Once again, The Beer Boor strays from his regular duties as a beverage correspondent to discuss indulging his sweet tooth, and learn a bit in the process. This time around, it’s chocolate — specifically, the production of chocolate and one chocolatier’s opinion on how to best savor the experience.
Recently I was invited to attend class at La Maison du Chocolat. Tamanaco, as the class is called, offered the opportunity to learn about the chocolate-making process in great depth, from the cacao trees and their differences through the production of chocolate for chocolatiers industrial and artisanal alike.
The tables in back of the shop were laid out with the hands-on materials for the night — chocolate and other cocoa products. Our lecturer and LMdC evangelist, Michael Olsen, clearly has a great love of chocolate and the process from tree to couverture (the ready-to-use large blocks of “finished” chocolate).
We were greeted with a cup of hot chocolate — literally melted chocolate, so it was thick and rich, with a bit of a bitter edge. This I drank while looking at the chocolate spread before me for the class.
Michael began with discussion of the three types of cocoa trees: Criollos produces the finest, most delicate cocoa beans, but its delicateness makes it tough to grow, so these trees represent just 4% of the worldwide market. Forastero is the workhorse, and represents about 70%-75% of production. Trinitario is a hybrid of the two, with the delicate cocoa of the Criollos and the robust growth of the Forastero, and makes up the rest of the cocoa planted in the world.
But then of course it was time to taste. Tasting requires small bites, letting the chocolate melt on the palate, and we dutifully followed the leader. First up was a disc of 41% cocoa milk chocolate, sourced from Trinitario trees in Ecuador, followed by the Bohéme, a ganache made with that chocolate. Both were silky and not overly sweet, a far cry from “industrial” chocolates.
The “shell” on LMdC’s ganaches is obviously more solid than the ganache, but it should adhere to that creamy center to give contrasting textures from the same chocolate.
In between all this, we had the opportunity to taste and feel some of the “parts” of the cocoa bean, including cocoa butter — just fat, no taste, and yes, used in so much more than chocolate production — and dried beans awaiting conversion into the chocolate we know, both as whole beans and as “nibs.”

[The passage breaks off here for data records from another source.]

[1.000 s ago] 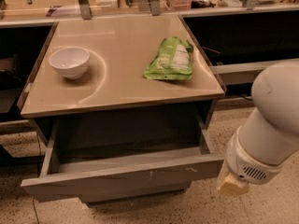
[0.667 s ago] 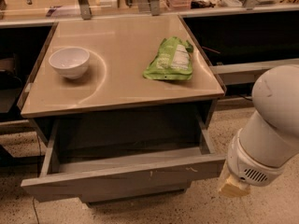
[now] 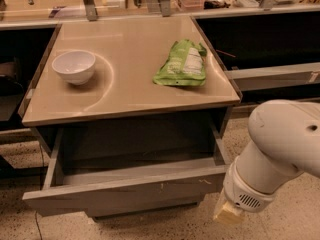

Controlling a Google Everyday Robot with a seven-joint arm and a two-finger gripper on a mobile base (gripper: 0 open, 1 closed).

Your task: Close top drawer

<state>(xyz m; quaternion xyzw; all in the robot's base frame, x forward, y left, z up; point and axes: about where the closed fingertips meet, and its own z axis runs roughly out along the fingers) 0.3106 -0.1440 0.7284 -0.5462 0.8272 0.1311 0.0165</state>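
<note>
The top drawer (image 3: 125,193) stands pulled far out from under the tan table top; its long grey front panel has small pale scratches. Its inside (image 3: 135,146) looks empty and dark. My gripper (image 3: 228,214) is at the lower right, at the end of my white arm (image 3: 280,144). It sits right by the right end of the drawer's front panel, low near the floor. Only a pale yellowish tip of it shows; the rest is hidden behind the wrist.
A white bowl (image 3: 74,66) sits on the table top (image 3: 125,91) at the left and a green snack bag (image 3: 182,64) at the right. A grey shelf rail (image 3: 272,76) runs to the right. Speckled floor (image 3: 165,226) lies in front.
My arm and gripper have moved left and down, closer to the right end of the drawer front. The drawer is still open about as far as before.
</note>
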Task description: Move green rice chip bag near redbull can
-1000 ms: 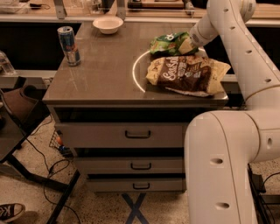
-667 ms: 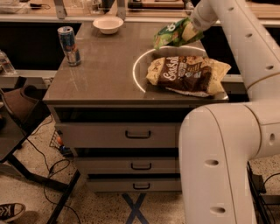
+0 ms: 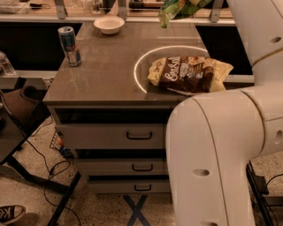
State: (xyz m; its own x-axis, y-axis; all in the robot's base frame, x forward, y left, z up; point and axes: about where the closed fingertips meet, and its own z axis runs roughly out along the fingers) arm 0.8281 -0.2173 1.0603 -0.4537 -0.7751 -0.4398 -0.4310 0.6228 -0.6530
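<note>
The green rice chip bag (image 3: pixel 177 9) hangs in the air at the top edge of the camera view, above the far right part of the counter. My gripper (image 3: pixel 201 3) is shut on the bag's right end and is mostly cut off by the top edge. The redbull can (image 3: pixel 70 46) stands upright near the counter's left edge, far to the left of the bag and lower in the view. My white arm (image 3: pixel 247 88) fills the right side.
A larger brown-and-yellow chip bag (image 3: pixel 190 74) lies on the counter's right, across a white ring marking (image 3: pixel 140 62). A white bowl (image 3: pixel 109 24) sits at the back, right of the can. The grey counter (image 3: pixel 106 75) has drawers (image 3: pixel 139 135) below. A dark chair (image 3: pixel 17 110) stands left.
My gripper has lifted the green rice chip bag up off the counter beside the brown bag and carried it higher. The can, bowl and brown bag have not moved.
</note>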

Third up, we tried the disc of 61% chocolate from Madagascar. Despite the rising chocolate content, this was not bitter, a trait of the best dark chocolates according to Michael. This was created from 80% Trinitario and 20% Criollo cocoa beans.
This was followed by the Guayaquíl, a ganache made from that chocolate. This ganache proved to be my favorite of the three, just a wonderful flavor. This chocolate is a staple of La Maison’s line.

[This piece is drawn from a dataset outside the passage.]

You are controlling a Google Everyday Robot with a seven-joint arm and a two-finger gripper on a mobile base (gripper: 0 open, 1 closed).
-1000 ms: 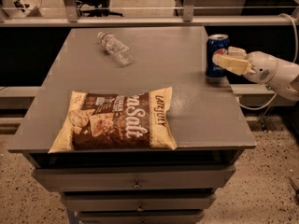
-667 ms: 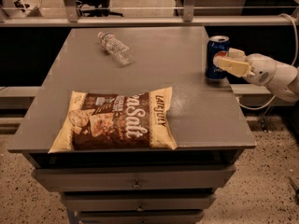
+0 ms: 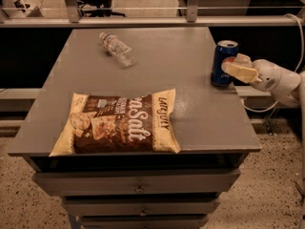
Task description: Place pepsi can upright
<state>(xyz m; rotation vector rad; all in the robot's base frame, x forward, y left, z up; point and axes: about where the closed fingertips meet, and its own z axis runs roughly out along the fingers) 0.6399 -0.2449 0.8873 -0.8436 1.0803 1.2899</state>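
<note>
Compared with 1.0 s and 0.7 s back: found almost no change. Logged pepsi can [image 3: 219, 56] upright near right edge of tabletop [image 3: 157, 70], base seemingly down on it. Found pincer [image 3: 231, 65] against can's right side, same spot as before; clamped or already slack, cannot tell. Judged placement essentially done, with release and withdrawal outstanding. Saw water bottle [image 3: 117, 48] and snack bag [image 3: 119, 123] undisturbed.

The snack bag [image 3: 119, 123] lying on the worktop [image 3: 200, 113] carries large pale letters ending in "Salt" across its dark front, and the brand "LATE JULY" runs along its yellow right edge. On the pepsi can [image 3: 222, 56] no wording can be read; the tool [image 3: 234, 68] sits against its right side, covering part of the label. The water bottle [image 3: 116, 48] label is illegible.
</note>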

The last two chocolates from the table spread were made from the 65% Venezuelan chocolate, comprised of the same ratio of Trinitario and Criollo cocoa beans.
Believe me, this is a tasty ganache. The shape is dictated by the chocolate used, too. No attribute is unspoken for in the chocolates here!
We then sampled from the variety of chocolates that had additives. Rigoletto is the caramel, not particularly sweet, but a pure flavor that industrial chocolates never approach.
Andalusée was next, a lemon ganache, made from all Criollo beans. The lemon was not particularly strong in this, and tasted of the rind more than the juice — a drier sort of lemon to complement the ganache.
Finally, we tried the cinnamon ganache. Here Michael noted that if the cinnamon doesn’t come from Mexico or Sri Lanka (Ceylon), it’s cassia, not cinnamon, and, well, that’s just wrong. The cinnamon worked so well with the base chocolate in this one — I savored each bite (of which there were two), letting it melt in my mouth. It wasn’t overpowering and, being that they source the high-quality stuff, didn’t taste like the cinnamon we tend to encounter in our food.
After the tasting session, we were treated to a ganache demonstration. I’ve been afraid to try my hand at it, but it looked so easy when Michael whipped it up.
Warm cream (1:1 ratio by weight), is added to broken-up chocolate, whisking the whole time… voila!
He even showed a quick-and-dirty chocolate mousse, created by whisking whipped cream (from the aerosol can, no less!) into the ganache. So it didn’t really taste like mousse, but the consistency was pretty close, and the average party guest wouldn’t think anything was strange about it. At any rate, I ate my share with pleasure.
We wound down the session with informal discussion about the chocolate industry, and not a little bit of trash talking about various chocolatiers, enlivened the conversation as we polished off the ganache and went our separate ways.
Over all, I spent a pleasant two hours-plus learning quite a lot about chocolate and understanding the passion of those who make chocolate their life’s work. I’m a fan of La Maison du Chocolat in the first place (especially their macarons), and sure, their chocolates are pretty expensive, but I think the care that goes into crafting each bonbon makes the price tag worth it. Who wouldn’t like receiving a box of their chocolates? Wrap that up with the exceptional customer service offered in the shop, and I give them the status of a luxury worth indulging every so often.